**TASK DIRECTIONS:**
Your copy of the data should match it exactly, except that the pictures are gone.
*** DATA BELOW ***
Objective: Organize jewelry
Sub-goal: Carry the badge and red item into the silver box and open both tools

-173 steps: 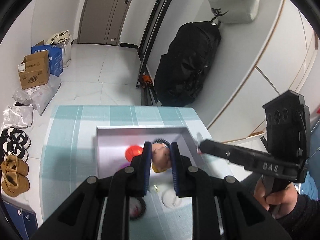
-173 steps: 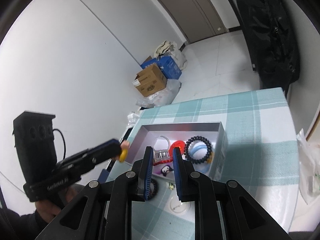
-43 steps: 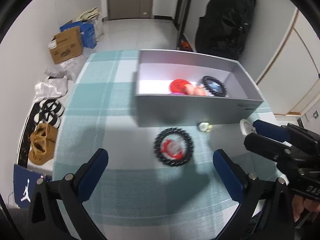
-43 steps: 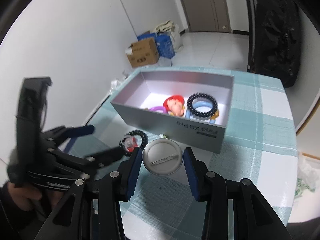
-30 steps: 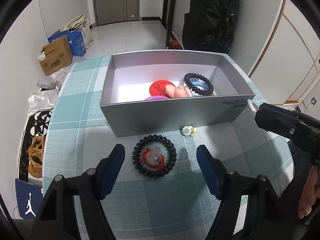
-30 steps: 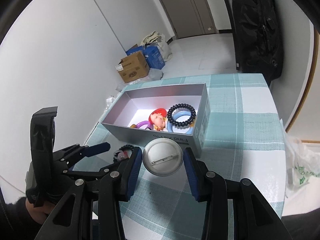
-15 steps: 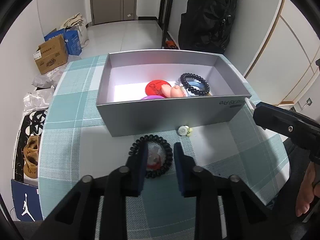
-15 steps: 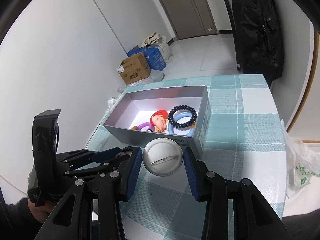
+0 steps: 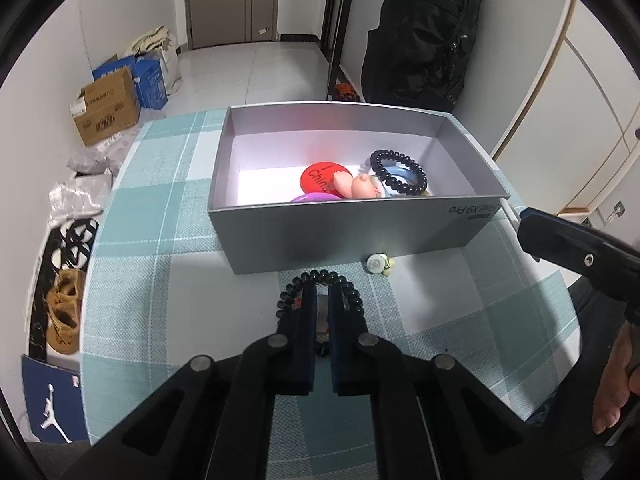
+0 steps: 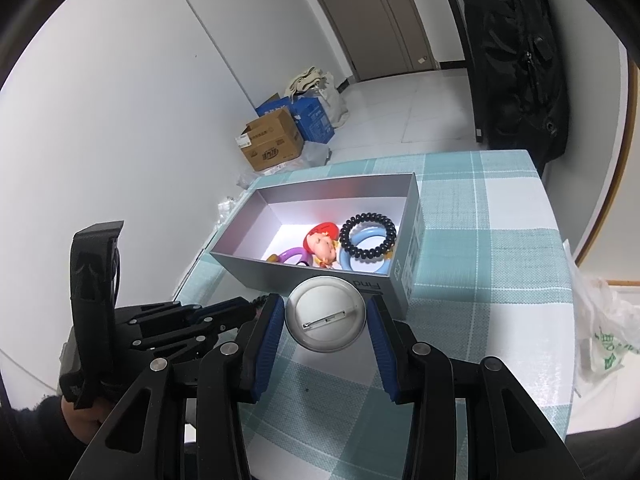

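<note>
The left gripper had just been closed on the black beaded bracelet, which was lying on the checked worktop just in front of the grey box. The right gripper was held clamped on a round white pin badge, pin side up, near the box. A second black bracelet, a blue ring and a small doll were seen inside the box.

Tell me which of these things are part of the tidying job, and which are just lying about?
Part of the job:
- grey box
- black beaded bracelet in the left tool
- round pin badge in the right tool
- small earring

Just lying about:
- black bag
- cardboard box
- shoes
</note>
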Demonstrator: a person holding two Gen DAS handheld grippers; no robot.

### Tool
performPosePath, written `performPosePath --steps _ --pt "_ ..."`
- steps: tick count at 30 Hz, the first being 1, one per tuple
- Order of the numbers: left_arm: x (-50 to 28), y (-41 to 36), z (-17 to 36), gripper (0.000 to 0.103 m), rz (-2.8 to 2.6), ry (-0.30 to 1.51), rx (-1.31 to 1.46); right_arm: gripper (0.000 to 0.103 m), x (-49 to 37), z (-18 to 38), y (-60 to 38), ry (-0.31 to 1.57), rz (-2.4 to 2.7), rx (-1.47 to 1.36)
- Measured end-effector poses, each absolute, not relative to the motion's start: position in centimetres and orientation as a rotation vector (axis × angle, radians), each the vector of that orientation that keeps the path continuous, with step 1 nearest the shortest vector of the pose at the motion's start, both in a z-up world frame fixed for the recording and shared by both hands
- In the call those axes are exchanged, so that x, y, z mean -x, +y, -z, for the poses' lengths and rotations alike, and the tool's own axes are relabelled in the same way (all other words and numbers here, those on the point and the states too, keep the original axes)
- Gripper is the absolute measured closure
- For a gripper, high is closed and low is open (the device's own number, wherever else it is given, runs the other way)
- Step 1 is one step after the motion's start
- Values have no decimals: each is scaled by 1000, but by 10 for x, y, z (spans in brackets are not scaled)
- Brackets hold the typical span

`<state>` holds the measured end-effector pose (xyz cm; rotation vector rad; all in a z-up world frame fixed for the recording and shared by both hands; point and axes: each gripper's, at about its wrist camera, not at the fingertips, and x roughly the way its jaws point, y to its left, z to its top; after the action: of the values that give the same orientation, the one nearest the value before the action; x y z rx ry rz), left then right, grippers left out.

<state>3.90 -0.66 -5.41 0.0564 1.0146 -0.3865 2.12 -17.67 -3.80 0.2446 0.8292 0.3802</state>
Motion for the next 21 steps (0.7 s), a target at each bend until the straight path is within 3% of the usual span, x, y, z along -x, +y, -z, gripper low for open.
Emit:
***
**YOUR SOLUTION:**
Objective: Organize jewelry
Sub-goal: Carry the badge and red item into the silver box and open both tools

-173 steps: 
-173 steps: 
-43 steps: 
-43 steps: 
-30 steps: 
-30 steps: 
-15 steps: 
-15 steps: 
+0 steps: 
+0 steps: 

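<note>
The left gripper had just been closed on the black beaded bracelet, which was lying on the checked worktop just in front of the grey box. The right gripper was held clamped on a round white pin badge, pin side up, near the box. A second black bracelet, a blue ring and a small doll were seen inside the box.

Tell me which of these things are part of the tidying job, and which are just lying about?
Part of the job:
- grey box
- black beaded bracelet in the left tool
- round pin badge in the right tool
- small earring

Just lying about:
- black bag
- cardboard box
- shoes
</note>
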Demonstrator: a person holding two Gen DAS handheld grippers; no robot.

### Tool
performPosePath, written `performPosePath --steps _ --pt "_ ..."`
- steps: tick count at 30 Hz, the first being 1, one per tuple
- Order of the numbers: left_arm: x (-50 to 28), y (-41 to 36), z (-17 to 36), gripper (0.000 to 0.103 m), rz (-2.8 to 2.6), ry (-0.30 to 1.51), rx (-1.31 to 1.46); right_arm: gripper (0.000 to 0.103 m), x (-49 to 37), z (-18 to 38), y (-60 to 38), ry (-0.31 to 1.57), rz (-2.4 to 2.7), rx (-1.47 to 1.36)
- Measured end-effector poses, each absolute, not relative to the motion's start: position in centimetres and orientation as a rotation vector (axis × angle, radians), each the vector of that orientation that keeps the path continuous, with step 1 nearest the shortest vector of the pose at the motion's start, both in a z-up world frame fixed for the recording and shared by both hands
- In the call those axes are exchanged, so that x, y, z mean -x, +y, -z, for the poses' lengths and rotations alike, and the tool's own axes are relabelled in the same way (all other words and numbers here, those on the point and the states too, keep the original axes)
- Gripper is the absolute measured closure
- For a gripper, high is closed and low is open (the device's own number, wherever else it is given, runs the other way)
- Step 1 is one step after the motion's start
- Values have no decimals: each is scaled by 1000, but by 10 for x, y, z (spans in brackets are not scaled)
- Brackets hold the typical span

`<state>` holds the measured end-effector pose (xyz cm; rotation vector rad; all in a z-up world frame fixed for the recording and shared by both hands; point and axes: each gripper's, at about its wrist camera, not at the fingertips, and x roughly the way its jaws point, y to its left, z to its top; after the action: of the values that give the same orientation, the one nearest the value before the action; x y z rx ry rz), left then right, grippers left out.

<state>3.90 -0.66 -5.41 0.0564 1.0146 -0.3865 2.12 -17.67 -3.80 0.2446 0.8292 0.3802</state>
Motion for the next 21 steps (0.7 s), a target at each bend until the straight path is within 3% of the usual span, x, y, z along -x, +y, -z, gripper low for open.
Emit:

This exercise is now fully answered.